NVOCC is an acronym for non vessel-operating common carrier. An NVOCC is a freight consolidator and forwarder that does not own or operate a vessel but acts as a carrier by issuing bills of lading and undertaking the responsibility for the transportation of cargo. An NVOCC usually enters into two contracts with respect to a shipment: 1) a bill of lading contract with its customer; and 2) a bill of lading contract with the vessel operating common carrier that physically transports the shipment. A bill of lading issued by an NVOCC is subject to the same laws governing a bill of lading issued by a vessel operating common carrier.

Peril of the Sea
“Peril of the sea” has different meanings depending on the context in which the phrase is used. Loss of or damage to a vessel or cargo due to a peril of the sea is a covered peril under a marine insurance policy. In that context, peril of the sea is a term of art meaning an unforeseen and unanticipated action of the sea. No particular sea condition or wave height is required for the loss or damage to have been caused by a peril of the sea in the marine insurance context. However, the determination of whether a loss has been caused by a covered peril of the sea is not always easy when other factors such as deterioration and wear and tear contribute to the loss. In that circumstance, the court determines what the efficient proximate cause of the loss was. Sipowicz v. Wimble, 370 F.Supp. 442 ( S.D.N.Y. 1974) illustrates the point.
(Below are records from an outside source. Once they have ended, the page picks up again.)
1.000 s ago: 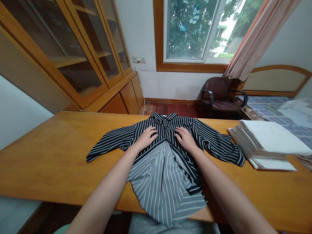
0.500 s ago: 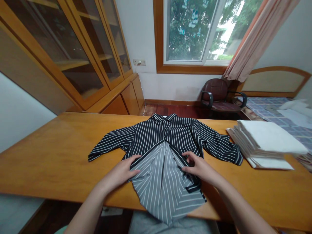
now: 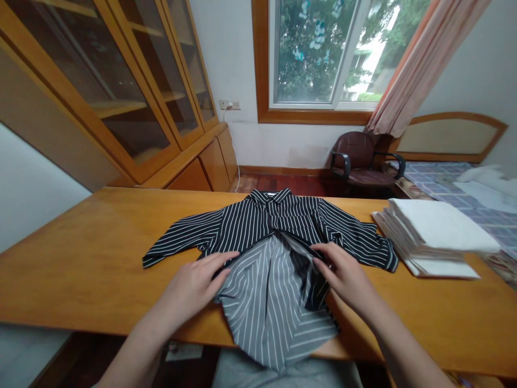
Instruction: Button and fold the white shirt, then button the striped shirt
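A black shirt with white stripes [image 3: 240,229] lies face up on the wooden table [image 3: 76,269], its collar at the far side and its sleeves spread to both sides. The lower front gapes apart, baring the grey striped inside of the back, whose hem hangs past the table's near edge. My left hand [image 3: 197,283] pinches the left front edge between thumb and fingers. On the other side, my right hand [image 3: 347,275] holds the right front edge, lifting that flap slightly off the table.
A stack of folded white cloth-like sheets [image 3: 436,226] stands to the right, close to the shirt's right cuff. Beyond the table are a glass-door cabinet [image 3: 133,70], an armchair [image 3: 355,156] and a bed [image 3: 476,205].
Both hands have closed further on the front edges and raised them a little. The right flap has lifted and folded inward, and the opening's peak looks rounder.
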Demonstrator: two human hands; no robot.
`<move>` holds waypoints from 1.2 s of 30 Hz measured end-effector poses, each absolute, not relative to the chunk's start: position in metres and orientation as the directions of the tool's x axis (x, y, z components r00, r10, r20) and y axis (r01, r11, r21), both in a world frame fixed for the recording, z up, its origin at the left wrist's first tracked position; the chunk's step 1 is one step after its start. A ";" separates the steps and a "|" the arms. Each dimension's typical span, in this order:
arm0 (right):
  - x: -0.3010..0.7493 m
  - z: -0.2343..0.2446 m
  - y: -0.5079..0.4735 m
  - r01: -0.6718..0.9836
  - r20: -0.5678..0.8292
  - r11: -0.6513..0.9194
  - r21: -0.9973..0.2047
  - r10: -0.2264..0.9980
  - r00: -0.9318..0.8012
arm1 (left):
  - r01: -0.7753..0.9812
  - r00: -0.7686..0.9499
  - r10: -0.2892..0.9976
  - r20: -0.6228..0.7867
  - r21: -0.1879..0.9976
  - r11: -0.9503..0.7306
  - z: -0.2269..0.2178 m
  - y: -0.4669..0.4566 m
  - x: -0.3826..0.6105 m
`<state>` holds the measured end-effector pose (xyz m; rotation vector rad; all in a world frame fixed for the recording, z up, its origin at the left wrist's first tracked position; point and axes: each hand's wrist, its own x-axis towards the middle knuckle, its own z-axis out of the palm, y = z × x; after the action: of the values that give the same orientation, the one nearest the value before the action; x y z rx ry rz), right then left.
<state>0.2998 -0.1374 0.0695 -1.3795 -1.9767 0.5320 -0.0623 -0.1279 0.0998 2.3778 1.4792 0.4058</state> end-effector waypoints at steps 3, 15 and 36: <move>0.277 0.075 -0.133 0.588 0.261 0.359 -0.725 0.933 -0.248 | 0.702 0.539 0.843 0.004 0.551 -0.451 0.116 -0.127 -0.034; 0.272 0.048 -0.118 0.310 -0.158 0.007 -0.951 0.849 -0.505 | 0.329 0.740 0.568 -0.360 0.930 0.162 0.069 -0.082 -0.018; 0.320 -0.013 -0.080 0.752 0.103 0.492 -0.440 0.859 -0.501 | 0.860 0.468 0.882 0.063 0.200 -0.470 -0.019 -0.035 -0.047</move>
<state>0.3204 -0.0797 -0.0130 -1.3573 -2.4311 0.4908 -0.0468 -0.0355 -0.0190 2.5686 1.5339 0.2371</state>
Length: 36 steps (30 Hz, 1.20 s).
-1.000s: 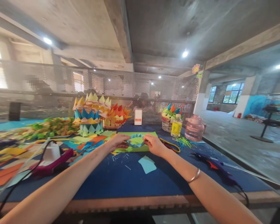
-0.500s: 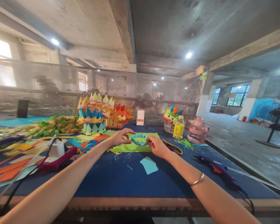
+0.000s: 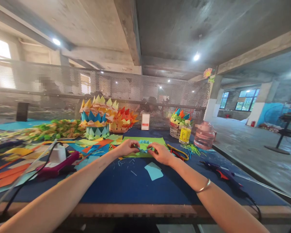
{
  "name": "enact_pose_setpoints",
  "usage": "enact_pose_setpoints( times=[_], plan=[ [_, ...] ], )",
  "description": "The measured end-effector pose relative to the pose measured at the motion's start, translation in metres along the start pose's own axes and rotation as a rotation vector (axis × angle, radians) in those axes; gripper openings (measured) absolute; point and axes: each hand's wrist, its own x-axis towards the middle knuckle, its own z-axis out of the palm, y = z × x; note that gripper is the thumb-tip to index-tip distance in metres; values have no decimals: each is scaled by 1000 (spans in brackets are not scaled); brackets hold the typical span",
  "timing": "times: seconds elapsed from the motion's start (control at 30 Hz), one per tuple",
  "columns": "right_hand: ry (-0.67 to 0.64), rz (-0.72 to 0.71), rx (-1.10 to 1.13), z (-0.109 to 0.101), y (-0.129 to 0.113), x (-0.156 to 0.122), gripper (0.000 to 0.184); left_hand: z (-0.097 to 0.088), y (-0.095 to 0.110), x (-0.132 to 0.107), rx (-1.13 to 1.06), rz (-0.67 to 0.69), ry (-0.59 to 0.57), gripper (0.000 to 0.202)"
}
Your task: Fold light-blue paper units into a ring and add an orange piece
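A light-blue folded-paper ring (image 3: 144, 149) with a zigzag rim is held low over a green sheet (image 3: 161, 141). My left hand (image 3: 128, 148) grips its left side between thumb and fingers. At its right front edge, my right hand (image 3: 161, 154) pinches the paper, with the wrist wearing a silver bangle. The fingers partly hide both sides of the ring. Several light-blue paper pieces (image 3: 154, 171) lie on the dark blue tabletop (image 3: 121, 191), nearer to me than my right hand.
Scissors (image 3: 184, 155) with yellow handles and a glue gun (image 3: 223, 173) lie to the right. Behind them stand a yellow-labelled bottle (image 3: 184, 133) and a pink jug (image 3: 204, 136). Folded-paper baskets (image 3: 97, 129), paper strips (image 3: 12, 171) and a power strip (image 3: 58, 165) occupy the left.
My left hand has closed from spread fingers onto the ring's left side. My right hand has shifted slightly left along the front edge.
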Motion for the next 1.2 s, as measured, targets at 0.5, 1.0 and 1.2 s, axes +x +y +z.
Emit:
enact_pose_setpoints(
  times=[0.5, 1.0, 1.2],
  plan=[
    [6, 95, -82, 7, -4, 1, 10, 18, 29, -3, 130, 32, 202, 14],
    [-64, 117, -134, 1, -2, 0, 12, 14, 35, -6, 227, 10, 282, 15],
    [-98, 137, -155, 6, 2, 2, 30, 15, 36, -8, 238, -32, 225, 24]
  ],
)
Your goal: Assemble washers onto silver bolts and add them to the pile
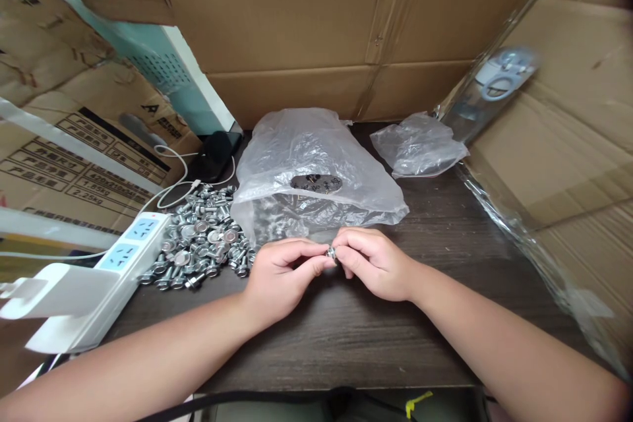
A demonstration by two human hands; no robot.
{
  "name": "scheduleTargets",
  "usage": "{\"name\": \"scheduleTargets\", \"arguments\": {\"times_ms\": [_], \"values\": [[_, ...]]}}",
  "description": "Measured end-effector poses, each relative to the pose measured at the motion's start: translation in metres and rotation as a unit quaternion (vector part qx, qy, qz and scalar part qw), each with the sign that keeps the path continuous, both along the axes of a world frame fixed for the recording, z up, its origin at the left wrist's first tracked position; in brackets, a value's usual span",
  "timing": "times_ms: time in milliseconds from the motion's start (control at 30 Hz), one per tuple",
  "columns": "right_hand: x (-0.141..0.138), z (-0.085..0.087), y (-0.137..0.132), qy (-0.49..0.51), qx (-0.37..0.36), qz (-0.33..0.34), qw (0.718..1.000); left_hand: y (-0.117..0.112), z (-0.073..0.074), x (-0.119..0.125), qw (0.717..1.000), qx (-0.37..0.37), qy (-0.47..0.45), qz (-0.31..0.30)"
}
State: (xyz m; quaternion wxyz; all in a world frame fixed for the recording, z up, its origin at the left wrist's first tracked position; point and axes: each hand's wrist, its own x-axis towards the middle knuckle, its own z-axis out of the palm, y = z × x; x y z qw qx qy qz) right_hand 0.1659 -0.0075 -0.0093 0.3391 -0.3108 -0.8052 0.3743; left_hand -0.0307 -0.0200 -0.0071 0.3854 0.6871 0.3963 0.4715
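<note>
In the middle of the head view, my left hand (279, 273) and my right hand (376, 264) meet above the dark table. Both are closed in a pinch on one small metal bolt (331, 252), mostly covered by the fingertips. To the left of my left hand lies a heap of silvery flanged bolts (200, 237). Just beyond my hands a translucent plastic bag (306, 138) lies spread out. Through its handle hole, small dark pieces (314, 182) show.
A white power strip (133, 257) with a plugged-in charger (64, 290) stands left of the heap, near a white cable (173, 191). A smaller clear bag (420, 145) lies at the back right, by a bottle (489, 92). Cardboard walls (297, 13) surround the dark table (445, 237).
</note>
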Motion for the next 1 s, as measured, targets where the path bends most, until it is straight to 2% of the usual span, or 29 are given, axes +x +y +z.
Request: {"name": "scheduleTargets", "arguments": {"times_ms": [200, 267, 367, 467, 567, 833, 1000], "values": [[0.001, -0.002, -0.001, 0.018, -0.074, -0.021, 0.997, 0.0, -0.002, 0.0, 0.996, -0.086, -0.017, 0.03], [0.002, -0.004, -0.002, 0.038, -0.099, -0.014, 0.994, 0.0, -0.002, 0.0, 0.994, -0.098, -0.026, 0.029], [0.002, -0.006, -0.003, 0.045, -0.095, -0.01, 0.994, 0.0, -0.001, 0.0, 0.995, -0.1, -0.025, 0.02], [0.001, -0.003, -0.002, 0.038, -0.076, -0.017, 0.996, 0.0, 0.0, 0.0, 0.997, -0.081, -0.018, 0.012], [0.0, 0.001, -0.002, 0.037, -0.072, -0.008, 0.997, 0.0, 0.001, -0.001, 0.999, -0.032, -0.005, -0.001], [0.001, 0.006, -0.001, 0.054, -0.175, 0.028, 0.983, -0.001, 0.001, -0.001, 0.996, 0.083, 0.034, -0.023], [0.001, 0.004, -0.002, 0.064, -0.194, 0.011, 0.979, -0.001, 0.002, -0.001, 0.997, 0.07, 0.032, -0.003]]}}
In Sipowicz, the insured vessel sank after the keel and keelson fell off and water entered the hull. The insured contended the sinking was due to a peril of the sea, or the fortuitous entry of seawater into the vessel. The court disagreed holding the loss not covered because the fastenings were deteriorated and the separation of the keel and keelson from the rest of the vessel was inevitable. The court stated perils of the seas must be “of the sea” and not merely “on the sea”.

Peril of the sea is also a defense against cargo loss or damage under the US Carriage of Goods by Sea Act (COGSA) but is not defined in the statute. Because peril of the sea is an exemption from liability available to a carrier, courts have interpreted the phrase with greater strictness than in the marine insurance context. A common definition of peril of the sea in a cargo loss or damage case is “a fortuitous action of the elements at sea, of such force as to overcome the strength of a well-found ship or the usual precautions of good seamanship.” As a condition of asserting a peril of the sea defense, the carrier must demonstrate it exercised due diligence to make the vessel seaworthy at the commencement of the voyage. Thereafter, what might factually constitute a peril of the sea sufficient to exonerate a carrier from cargo liability varies from case to case. Many cases hold conditions less than Beaufort 8 are, as a matter of law, insufficient to constitute a peril of the sea. Even when conditions have been more severe, in determining the existence of an excusable peril of the sea, courts have considered whether the weather was expectable for the time of year and location, whether the vessel itself suffered damage, and whether the vessel had to change course to avoid the conditions.

In Taisho Marine & Fire Ins. Co. Ltd. v. M/V Sea-Land Endurance, 815 F.2d 1270 (9th Cir. 1987), the defendant vessel encountered a seven hour gale with Beaufort 10-12 winds, gusts greater than 95 knots and waves that rolled the vessel more than 40 degrees. The vessel also suffered structural loss and damage. The court held the conditions sufficient to support a peril of the sea defense under COGSA. On the other hand, in Steel Coils, Inc. v. M/V Lake Marion, 331 F.3d 422 (5th Cir. 2003), Beaufort force 11-12 weather in the North Atlantic in the winter months resulting in no structural damage to the vessel was not a peril of the sea sufficient to exonerate the defendant from liability for rust damage to a shipment of steel coils.